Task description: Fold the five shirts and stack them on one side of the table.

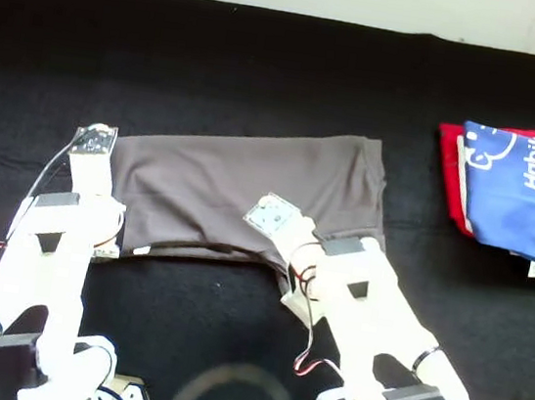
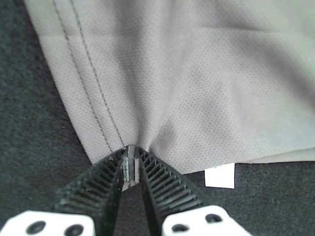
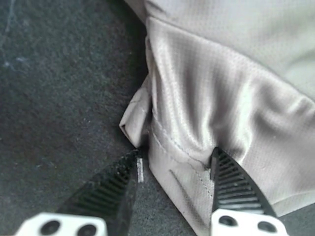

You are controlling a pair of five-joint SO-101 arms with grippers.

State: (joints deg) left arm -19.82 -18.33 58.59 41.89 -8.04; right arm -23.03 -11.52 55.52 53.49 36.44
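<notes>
The grey shirt point(image 1: 249, 188) lies spread out as a wide, roughly rectangular shape on the black counter point(image 1: 267, 52). It is a fine-meshed fabric with a double line of dark stitching along its hem. Its near edge is rumpled where a darker fold shows beneath it. A small white tag point(image 2: 220, 175) lies just off that near edge.

The left end effector point(image 2: 130, 152) is clamped on the grey shirt at the near corner of its hem. Its two ribbed black fingers are pressed together with a thin pinch of cloth between them, and the fabric rises in soft creases away from the grip. The right end effector point(image 3: 175, 155) sits at the shirt's near edge further along. Its fingers stand apart on either side of a bulging, stitched fold of the fabric, and a small turned-over flap lies just beside one finger. I cannot tell whether those fingers touch the cloth.

Well to the side of the grey shirt, beyond the right arm point(image 1: 363, 301), a blue shirt point(image 1: 529, 195) with white print lies folded on top of a red shirt point(image 1: 450, 165).

In the high view the left arm point(image 1: 55, 241) and the right arm cover parts of the grey shirt's near edge, so both grip points are hidden there. The blue shirt is cut off by the frame's edge. How many layers the grey shirt has is hard to make out.
</notes>
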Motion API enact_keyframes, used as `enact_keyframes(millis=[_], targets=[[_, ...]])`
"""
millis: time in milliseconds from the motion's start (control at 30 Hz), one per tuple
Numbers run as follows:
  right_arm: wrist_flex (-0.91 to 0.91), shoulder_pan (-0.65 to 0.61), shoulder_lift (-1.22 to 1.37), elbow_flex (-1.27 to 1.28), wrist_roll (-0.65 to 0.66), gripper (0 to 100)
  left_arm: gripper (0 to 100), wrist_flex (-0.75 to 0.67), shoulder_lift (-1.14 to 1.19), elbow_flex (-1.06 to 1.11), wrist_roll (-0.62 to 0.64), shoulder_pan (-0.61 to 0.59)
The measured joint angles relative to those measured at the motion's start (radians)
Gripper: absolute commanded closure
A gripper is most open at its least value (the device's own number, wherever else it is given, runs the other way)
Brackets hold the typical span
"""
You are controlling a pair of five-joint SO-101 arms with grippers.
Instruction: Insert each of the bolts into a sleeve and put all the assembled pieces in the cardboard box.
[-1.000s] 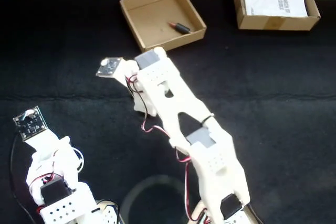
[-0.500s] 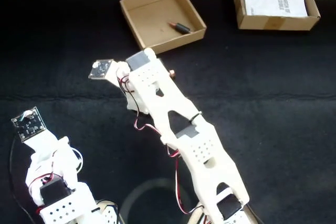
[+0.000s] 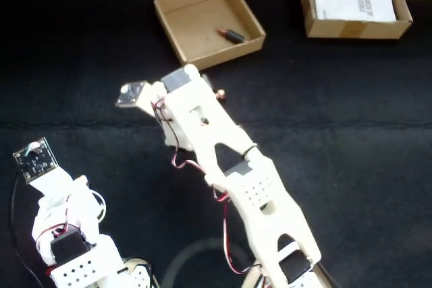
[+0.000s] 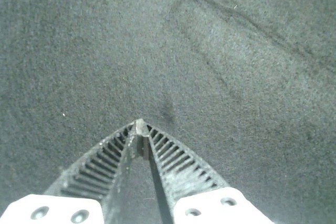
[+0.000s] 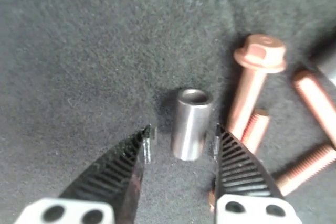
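Observation:
A silver sleeve [image 5: 191,124] lies on the black cloth between the fingers of my right gripper [image 5: 181,137], which is open, its tips either side of the sleeve. Several copper bolts lie just beside it: one with a flanged head [image 5: 255,80], another [image 5: 314,99] and a threaded end [image 5: 307,167]. In the high view the right arm [image 3: 196,109] covers this spot, and one bolt tip [image 3: 219,94] peeks out beside it. The cardboard box [image 3: 196,18] at the back holds one dark assembled piece [image 3: 231,34]. My left gripper [image 4: 140,129] is shut on nothing, low over bare cloth.
A second cardboard box [image 3: 317,25] holding a printed sheet stands at the back right. The left arm [image 3: 57,200] sits at the near left of the table. Black cloth covers the whole table, with a fold line running across its middle.
The right arm has swung slightly left and toward the near side, uncovering a bolt tip on its right. The left arm has barely moved.

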Motion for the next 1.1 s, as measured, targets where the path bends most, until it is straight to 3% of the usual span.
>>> enact_keyframes(millis=[133, 300, 567, 767, 1100], targets=[[0.000, 0.000, 0.023, 0.000, 0.025, 84.0, 99, 0.000, 0.000, 0.000, 0.000, 0.000], [0.000, 0.002, 0.028, -0.009, 0.034, 93.9, 99, 0.000, 0.000, 0.000, 0.000, 0.000], [0.000, 0.000, 0.029, -0.011, 0.037, 99.4, 99, 0.000, 0.000, 0.000, 0.000, 0.000], [0.006, 0.002, 0.031, -0.031, 0.037, 99.0, 99, 0.000, 0.000, 0.000, 0.000, 0.000], [0.071, 0.037, 0.029, -0.296, 0.037, 99.1, 99, 0.000, 0.000, 0.000, 0.000, 0.000]])
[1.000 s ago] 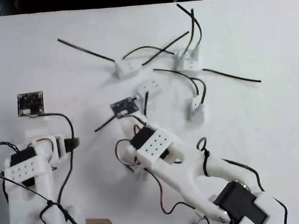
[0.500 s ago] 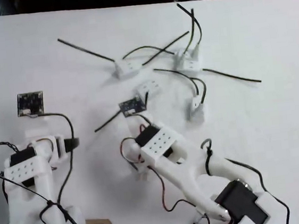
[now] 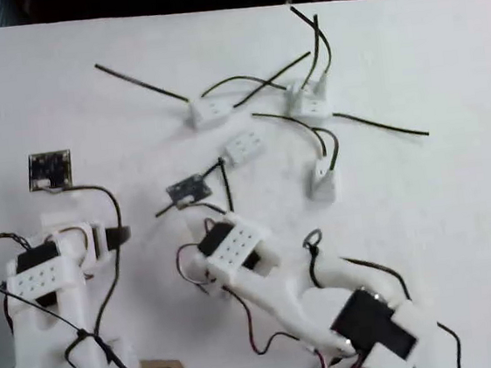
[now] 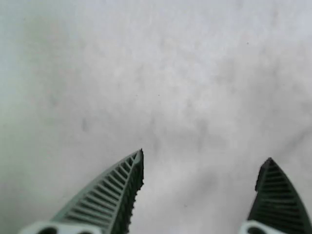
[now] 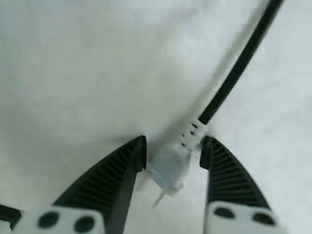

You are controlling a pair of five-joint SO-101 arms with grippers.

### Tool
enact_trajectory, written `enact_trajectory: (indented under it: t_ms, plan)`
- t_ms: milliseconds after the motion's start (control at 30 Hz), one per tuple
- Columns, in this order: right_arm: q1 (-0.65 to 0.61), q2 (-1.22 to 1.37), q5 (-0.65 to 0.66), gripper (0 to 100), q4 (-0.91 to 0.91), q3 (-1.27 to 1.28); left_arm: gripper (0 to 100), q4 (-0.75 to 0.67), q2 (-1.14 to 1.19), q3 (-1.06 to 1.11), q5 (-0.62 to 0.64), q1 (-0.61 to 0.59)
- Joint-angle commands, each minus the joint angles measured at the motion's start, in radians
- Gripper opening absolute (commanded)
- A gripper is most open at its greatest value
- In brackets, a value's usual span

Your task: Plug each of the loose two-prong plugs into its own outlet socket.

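Observation:
My right gripper [image 5: 173, 146] is shut on a small white two-prong plug [image 5: 168, 168]. The plug's thin prongs point back toward the wrist, and its black cable [image 5: 234, 73] runs away over the white table. In the high view the right arm [image 3: 235, 248] stands at the centre front of the table. The left arm [image 3: 45, 280] stands at the front left. My left gripper [image 4: 204, 156] is open over bare table, with nothing between its ribbed fingers. Several white plug and socket pieces with black cables lie farther back: [image 3: 211, 110], [image 3: 309, 103], [image 3: 242, 147].
Another white piece [image 3: 321, 176] lies right of centre. Small dark boards sit ahead of each arm [image 3: 51, 169], [image 3: 189, 191]. Loose black cables [image 3: 380, 126] cross the back middle. The table's far edge [image 3: 122, 15] runs along the top; the right side is open.
The right arm swung slightly right, then back to the left and nearer the front edge, taking the dark board ahead of it along. The left arm has not moved.

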Motion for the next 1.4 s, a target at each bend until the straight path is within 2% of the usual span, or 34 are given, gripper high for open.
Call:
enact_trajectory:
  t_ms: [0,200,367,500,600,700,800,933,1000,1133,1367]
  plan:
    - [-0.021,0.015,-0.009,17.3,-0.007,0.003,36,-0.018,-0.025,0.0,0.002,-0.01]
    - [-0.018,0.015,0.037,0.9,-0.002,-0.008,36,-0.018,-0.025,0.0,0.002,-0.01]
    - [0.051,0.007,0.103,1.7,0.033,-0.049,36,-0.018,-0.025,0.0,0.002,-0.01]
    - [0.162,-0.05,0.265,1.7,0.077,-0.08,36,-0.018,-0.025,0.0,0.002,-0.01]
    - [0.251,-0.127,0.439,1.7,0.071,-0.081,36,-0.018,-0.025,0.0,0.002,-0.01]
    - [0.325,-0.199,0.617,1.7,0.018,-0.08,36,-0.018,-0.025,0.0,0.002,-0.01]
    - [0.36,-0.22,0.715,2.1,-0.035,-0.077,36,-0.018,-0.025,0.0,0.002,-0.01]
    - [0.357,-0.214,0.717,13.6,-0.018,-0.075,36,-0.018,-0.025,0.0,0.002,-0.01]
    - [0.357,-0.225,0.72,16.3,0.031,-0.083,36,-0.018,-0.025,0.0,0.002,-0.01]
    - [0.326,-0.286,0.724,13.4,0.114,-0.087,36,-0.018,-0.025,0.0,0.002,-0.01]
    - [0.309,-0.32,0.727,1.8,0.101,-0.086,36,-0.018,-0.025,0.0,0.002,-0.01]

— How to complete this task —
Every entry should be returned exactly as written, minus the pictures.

— Completed exercise —
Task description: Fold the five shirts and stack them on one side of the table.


You are controlling a pair of five-joint SO-101 arms with grippers.

State: (joints deg) left arm -19.82 -18.33 58.59 41.89 -8.04; right arm -23.03 -11.52 55.52 53.49 36.44
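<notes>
The grey shirt point(image 1: 249, 188) lies spread out as a wide, roughly rectangular shape on the black counter point(image 1: 267, 52). It is a fine-meshed fabric with a double line of dark stitching along its hem. Its near edge is rumpled where a darker fold shows beneath it. A small white tag point(image 2: 220, 175) lies just off that near edge.

The left end effector point(image 2: 130, 152) is clamped on the grey shirt at the near corner of its hem. Its two ribbed black fingers are pressed together with a thin pinch of cloth between them, and the fabric rises in soft creases away from the grip. The right end effector point(image 3: 175, 155) sits at the shirt's near edge further along. Its fingers stand apart on either side of a bulging, stitched fold of the fabric, and a small turned-over flap lies just beside one finger. I cannot tell whether those fingers touch the cloth.

Well to the side of the grey shirt, beyond the right arm point(image 1: 363, 301), a blue shirt point(image 1: 529, 195) with white print lies folded on top of a red shirt point(image 1: 450, 165).

In the high view the left arm point(image 1: 55, 241) and the right arm cover parts of the grey shirt's near edge, so both grip points are hidden there. The blue shirt is cut off by the frame's edge. How many layers the grey shirt has is hard to make out.
</notes>
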Motion API enact_keyframes, used as `enact_keyframes(millis=[_], targets=[[_, ...]])`
"""
millis: time in milliseconds from the motion's start (control at 30 Hz), one per tuple
Numbers run as follows:
  right_arm: wrist_flex (-0.91 to 0.91), shoulder_pan (-0.65 to 0.61), shoulder_lift (-1.22 to 1.37), elbow_flex (-1.27 to 1.28), wrist_roll (-0.65 to 0.66), gripper (0 to 100)
  left_arm: gripper (0 to 100), wrist_flex (-0.75 to 0.67), shoulder_lift (-1.14 to 1.19), elbow_flex (-1.06 to 1.11), wrist_roll (-0.62 to 0.64), shoulder_pan (-0.61 to 0.59)
The measured joint angles relative to those measured at the motion's start (radians)
Gripper: absolute commanded closure
A gripper is most open at its least value (the device's own number, wherever else it is given, runs the other way)
Brackets hold the typical span
"""
You are controlling a pair of five-joint SO-101 arms with grippers.
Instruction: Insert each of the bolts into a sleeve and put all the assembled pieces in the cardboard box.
[-1.000s] 
[-0.500s] 
[+0.000s] 
[+0.000s] 
[+0.000s] 
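Observation:
A silver sleeve [image 5: 191,124] lies on the black cloth between the fingers of my right gripper [image 5: 181,137], which is open, its tips either side of the sleeve. Several copper bolts lie just beside it: one with a flanged head [image 5: 255,80], another [image 5: 314,99] and a threaded end [image 5: 307,167]. In the high view the right arm [image 3: 196,109] covers this spot, and one bolt tip [image 3: 219,94] peeks out beside it. The cardboard box [image 3: 196,18] at the back holds one dark assembled piece [image 3: 231,34]. My left gripper [image 4: 140,129] is shut on nothing, low over bare cloth.
A second cardboard box [image 3: 317,25] holding a printed sheet stands at the back right. The left arm [image 3: 57,200] sits at the near left of the table. Black cloth covers the whole table, with a fold line running across its middle.
The right arm has swung slightly left and toward the near side, uncovering a bolt tip on its right. The left arm has barely moved.
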
Motion for the next 1.1 s, as measured, targets where the path bends most, until it is straight to 3% of the usual span.
>>> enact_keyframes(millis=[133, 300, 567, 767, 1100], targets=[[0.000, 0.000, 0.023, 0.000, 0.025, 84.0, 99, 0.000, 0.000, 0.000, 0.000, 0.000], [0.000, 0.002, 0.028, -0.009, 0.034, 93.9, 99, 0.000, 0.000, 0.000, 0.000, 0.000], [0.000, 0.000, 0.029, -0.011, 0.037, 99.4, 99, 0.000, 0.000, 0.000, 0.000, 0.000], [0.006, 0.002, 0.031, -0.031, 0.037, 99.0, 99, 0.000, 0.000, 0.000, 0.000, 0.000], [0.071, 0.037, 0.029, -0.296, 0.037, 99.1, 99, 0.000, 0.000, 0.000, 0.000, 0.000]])
[1.000 s ago] 
[0.500 s ago] 
[now] 
[now] 
[now] 

You are controlling a pair of five-joint SO-101 arms with grippers.

### Tool
enact_trajectory, written `enact_trajectory: (indented under it: t_ms, plan)`
- t_ms: milliseconds after the motion's start (control at 30 Hz), one per tuple
- Columns, in this order: right_arm: q1 (-0.65 to 0.61), q2 (-1.22 to 1.37), q5 (-0.65 to 0.66), gripper (0 to 100), q4 (-0.91 to 0.91), q3 (-1.27 to 1.28); left_arm: gripper (0 to 100), q4 (-0.75 to 0.67), q2 (-1.14 to 1.19), q3 (-1.06 to 1.11), q5 (-0.62 to 0.64), q1 (-0.61 to 0.59)
- Joint-angle commands, each minus the joint angles measured at the motion's start, in radians
- Gripper opening absolute (commanded)
- A gripper is most open at its greatest value
- In brackets, a value's usual span

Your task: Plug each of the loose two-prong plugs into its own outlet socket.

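Observation:
My right gripper [image 5: 173, 146] is shut on a small white two-prong plug [image 5: 168, 168]. The plug's thin prongs point back toward the wrist, and its black cable [image 5: 234, 73] runs away over the white table. In the high view the right arm [image 3: 235, 248] stands at the centre front of the table. The left arm [image 3: 45, 280] stands at the front left. My left gripper [image 4: 204, 156] is open over bare table, with nothing between its ribbed fingers. Several white plug and socket pieces with black cables lie farther back: [image 3: 211, 110], [image 3: 309, 103], [image 3: 242, 147].
Another white piece [image 3: 321, 176] lies right of centre. Small dark boards sit ahead of each arm [image 3: 51, 169], [image 3: 189, 191]. Loose black cables [image 3: 380, 126] cross the back middle. The table's far edge [image 3: 122, 15] runs along the top; the right side is open.
The right arm swung slightly right, then back to the left and nearer the front edge, taking the dark board ahead of it along. The left arm has not moved.
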
Motion for the next 1.4 s, a target at each bend until the straight path is within 2% of the usual span, or 34 are given, gripper high for open.
Call:
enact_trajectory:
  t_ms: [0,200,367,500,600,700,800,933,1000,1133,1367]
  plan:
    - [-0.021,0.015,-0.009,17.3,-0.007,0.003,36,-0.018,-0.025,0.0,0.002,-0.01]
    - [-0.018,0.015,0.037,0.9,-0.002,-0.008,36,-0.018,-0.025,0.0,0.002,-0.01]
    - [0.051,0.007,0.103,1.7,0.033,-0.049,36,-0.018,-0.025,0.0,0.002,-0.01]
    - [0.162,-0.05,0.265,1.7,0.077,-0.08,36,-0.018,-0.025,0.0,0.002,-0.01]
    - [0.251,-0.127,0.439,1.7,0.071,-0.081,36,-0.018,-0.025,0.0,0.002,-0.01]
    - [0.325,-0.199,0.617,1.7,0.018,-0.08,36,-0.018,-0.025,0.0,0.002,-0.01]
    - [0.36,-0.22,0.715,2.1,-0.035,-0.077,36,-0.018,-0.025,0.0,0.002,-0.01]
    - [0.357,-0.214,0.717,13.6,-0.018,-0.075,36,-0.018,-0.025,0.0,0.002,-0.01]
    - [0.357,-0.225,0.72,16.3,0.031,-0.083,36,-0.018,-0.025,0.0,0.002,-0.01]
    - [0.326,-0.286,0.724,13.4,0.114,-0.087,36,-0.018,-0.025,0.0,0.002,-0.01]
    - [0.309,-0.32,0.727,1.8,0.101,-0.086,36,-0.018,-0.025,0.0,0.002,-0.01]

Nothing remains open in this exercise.